No período entre a remoção e o transporte para a Alemanha, houve protestos do governo venezuelano e de organizações ambientais, que tentaram impedir a ação, argumentando que era uma pedra valiosa. Mas, segundo o artista, ele possuia toda a documentação comprovando a doação e a pedra foi liberada.
Todos esses documentos e a autorização dada pelo governo venezuelano da época estão disponíveis no site do artista. Apesar disso, a situação é muito delicada. Teoricamente a remoção da pedra não seria possível, pois ela estava dentro de um parque nacional que, desde 1994, é patrimônio mundial da humanidade pela Unesco e deveria ser intocável. "Nós vivemos na região e não podemos retirar nenhuma pedrinha. Por que alguém de fora tem esse direito?", questiona Percy.
Devolução da pedra?
Em junho deste ano as manifestações para a devolução da pedra se intensificaram. Indígenas pemón protestaram em frente à Embaixada da Alemanha em Caracas. O artista declarou à imprensa que estaria disposto a devolvê-la, mas suas condições deveriam ser aceitas. A principal é receber uma nova pedra.
No entanto, passado quase seis meses, a Kueka continua no Tiergarten. As últimas informações que os índios receberam foi que o governo venezuelano está negociando a devolução com Schwarzenfeld. Para isso, o artista exige uma nova pedra para substituir a exposta.
"Nós não vamos enviar nenhuma pedra. Além disso, ouvimos que os custos de transporte não serão pagos pelo artista ou pelo governo alemão, e o governo venezuelano alega que as despesas devem ser cobertas por quem levou a pedra", diz Percy.
Ela afirma que os pemón não desistiram de recuperar a Kueka e estão planejando outras manifestações para o ano que vem. "Com esse caso, estamos também denunciando a cumplicidade do governo da época e das autoridades", diz Percy.
As negociações continuam
Schwarzenfeld afirma que, há 14 anos, a Kueka não possuía nenhum significado para os indígenas. Hoje eles estariam sendo manipulados por ativistas ambientais, políticos e funcionários estatais que criaram esse mito.
Apesar da controvérsia, o artista afirma estar disposto a procurar outra pedra em outro país americano para substituir a Kueka em sua obra.

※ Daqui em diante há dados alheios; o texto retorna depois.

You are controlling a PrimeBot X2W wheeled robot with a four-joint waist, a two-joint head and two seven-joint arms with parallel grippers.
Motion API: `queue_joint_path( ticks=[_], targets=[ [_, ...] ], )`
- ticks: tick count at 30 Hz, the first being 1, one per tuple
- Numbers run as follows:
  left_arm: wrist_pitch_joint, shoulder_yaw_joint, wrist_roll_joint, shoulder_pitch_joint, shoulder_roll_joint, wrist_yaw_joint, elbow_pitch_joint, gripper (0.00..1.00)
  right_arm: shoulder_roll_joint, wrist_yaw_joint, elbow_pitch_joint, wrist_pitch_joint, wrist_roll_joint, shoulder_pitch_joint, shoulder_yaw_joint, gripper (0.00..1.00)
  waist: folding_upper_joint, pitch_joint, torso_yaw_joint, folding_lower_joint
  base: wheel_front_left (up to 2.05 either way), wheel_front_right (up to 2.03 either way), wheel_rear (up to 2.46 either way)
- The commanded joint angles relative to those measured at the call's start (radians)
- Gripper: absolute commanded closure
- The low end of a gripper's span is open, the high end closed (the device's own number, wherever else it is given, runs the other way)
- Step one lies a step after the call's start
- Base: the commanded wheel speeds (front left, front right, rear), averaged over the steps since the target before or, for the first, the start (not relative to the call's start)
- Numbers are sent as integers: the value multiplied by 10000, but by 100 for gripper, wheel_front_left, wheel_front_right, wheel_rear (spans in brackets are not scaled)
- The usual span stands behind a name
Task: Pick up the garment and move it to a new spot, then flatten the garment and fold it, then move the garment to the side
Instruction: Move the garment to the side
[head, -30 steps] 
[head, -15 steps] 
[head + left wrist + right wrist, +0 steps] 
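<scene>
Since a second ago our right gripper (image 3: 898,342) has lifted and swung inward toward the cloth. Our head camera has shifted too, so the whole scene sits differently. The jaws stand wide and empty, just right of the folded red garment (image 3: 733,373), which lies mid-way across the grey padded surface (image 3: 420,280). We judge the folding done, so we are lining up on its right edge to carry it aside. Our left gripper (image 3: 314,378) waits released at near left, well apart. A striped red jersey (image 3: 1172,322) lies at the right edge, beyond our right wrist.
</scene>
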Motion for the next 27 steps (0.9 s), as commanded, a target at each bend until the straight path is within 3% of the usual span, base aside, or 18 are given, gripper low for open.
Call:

A Embaixada da Venezuela em Berlim confirmou as negociações, mas não quis comentar o assunto.
Segundo o Ministério do Exterior da Alemanha, o governo alemão não está participando das negociações, pois nenhum dos lados envolvidos solicitou o seu auxílio. Um porta-voz do ministério afirmou em junho que o ministério sabe que o problema existe e procura, com todos os envolvidos, encontrar uma solução consensual e satisfatória.